Ni falta que hizo. José Benito Barros Palomino ya lo había logrado todo: que su música se escuchara en la radio de la Unión Soviética, que Agustín Lara lo bautizara el mejor compositor de Colombia, que Gabo invocara su legado por los días dichosos del Nobel, que La Piragua llegara a los trombones de La Sonora Matancera y a la voz de María Dolores Pradera. Que Guillermo Cubillos hubiese dejado de ser un anónimo comerciante de navegación para convertirse en ese valiente que “impasible desafiaba la tormenta”.
Mejor que eso: que el tesoro que le dejó a su pueblo, el Festival Nacional de la Cumbia, que este año celebra su versión 31, fuera declarado Patrimonio Cultural de la Nación.
Había amado a tres mujeres y a nueve hijos, Abel (que murió muy niño), Alberto (que siguió sus pasos y llegó a ser trombonista del Grupo Niche), Alfredo (músico también), Adolfo, Sonia, José y Valentina. Katiuska, Veruschka y Boris fueron los últimos. El fruto de su amor con Dora Manzano. Los llamó así como una consecuencia natural de su amor por Tolstói y Dostoievski. Porque si a  alguien le debía José Barros la riqueza de su palabra era a todos esos clásicos literarios que aún se conservan en la biblioteca personal de la casa de la Calle Boyacá.

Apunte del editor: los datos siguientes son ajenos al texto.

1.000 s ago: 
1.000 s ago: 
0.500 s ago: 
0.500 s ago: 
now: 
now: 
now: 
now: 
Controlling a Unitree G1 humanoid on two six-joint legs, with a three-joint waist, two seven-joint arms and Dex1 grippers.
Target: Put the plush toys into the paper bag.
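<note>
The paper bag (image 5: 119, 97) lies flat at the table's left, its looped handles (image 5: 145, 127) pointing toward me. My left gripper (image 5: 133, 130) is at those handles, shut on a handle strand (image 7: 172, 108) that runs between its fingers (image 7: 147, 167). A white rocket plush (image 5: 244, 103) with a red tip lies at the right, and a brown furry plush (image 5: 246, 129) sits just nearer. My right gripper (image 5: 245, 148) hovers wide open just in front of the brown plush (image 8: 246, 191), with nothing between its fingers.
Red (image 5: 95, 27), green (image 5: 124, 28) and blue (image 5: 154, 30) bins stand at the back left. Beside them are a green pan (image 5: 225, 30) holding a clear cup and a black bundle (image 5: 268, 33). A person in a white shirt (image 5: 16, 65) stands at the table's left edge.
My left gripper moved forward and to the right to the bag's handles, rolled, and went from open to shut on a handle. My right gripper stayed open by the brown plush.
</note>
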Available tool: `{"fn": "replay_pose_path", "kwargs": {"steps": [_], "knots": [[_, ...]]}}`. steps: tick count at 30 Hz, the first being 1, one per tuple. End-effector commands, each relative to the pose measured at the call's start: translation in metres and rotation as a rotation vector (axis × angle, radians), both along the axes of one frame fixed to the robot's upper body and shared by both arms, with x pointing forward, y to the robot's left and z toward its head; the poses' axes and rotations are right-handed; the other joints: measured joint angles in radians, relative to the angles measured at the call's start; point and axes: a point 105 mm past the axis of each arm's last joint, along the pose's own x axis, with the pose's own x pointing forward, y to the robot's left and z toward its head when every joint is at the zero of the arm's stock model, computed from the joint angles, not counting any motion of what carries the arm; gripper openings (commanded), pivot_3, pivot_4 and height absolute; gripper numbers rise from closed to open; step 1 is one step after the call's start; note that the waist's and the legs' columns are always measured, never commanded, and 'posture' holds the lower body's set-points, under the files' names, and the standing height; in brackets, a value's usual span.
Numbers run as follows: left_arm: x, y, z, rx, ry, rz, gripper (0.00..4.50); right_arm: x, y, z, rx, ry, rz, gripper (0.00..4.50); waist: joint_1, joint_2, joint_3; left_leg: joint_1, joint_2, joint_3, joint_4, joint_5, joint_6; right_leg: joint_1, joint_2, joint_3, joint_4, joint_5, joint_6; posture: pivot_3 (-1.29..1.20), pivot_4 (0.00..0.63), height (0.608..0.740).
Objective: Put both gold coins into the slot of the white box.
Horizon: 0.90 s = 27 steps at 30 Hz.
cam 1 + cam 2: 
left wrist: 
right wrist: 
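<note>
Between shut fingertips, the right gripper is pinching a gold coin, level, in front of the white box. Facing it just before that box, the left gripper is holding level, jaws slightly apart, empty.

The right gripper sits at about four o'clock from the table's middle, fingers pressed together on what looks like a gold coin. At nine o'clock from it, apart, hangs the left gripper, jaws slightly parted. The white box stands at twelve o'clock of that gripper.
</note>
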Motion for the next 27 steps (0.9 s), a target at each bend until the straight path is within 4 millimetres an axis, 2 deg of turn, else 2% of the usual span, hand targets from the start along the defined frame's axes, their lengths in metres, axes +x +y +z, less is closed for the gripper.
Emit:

Lo había logrado todo y nos lo había dejado todo. Dicen que cada canción que puebla el mundo es la historia que contiene en sí misma más la de cada uno de sus dueños en el tiempo, todo aquél que la ha entonado alguna vez. ¿Existe acaso algún colombiano que, al son de una tambora, no se haya sentido sobre  una piragua?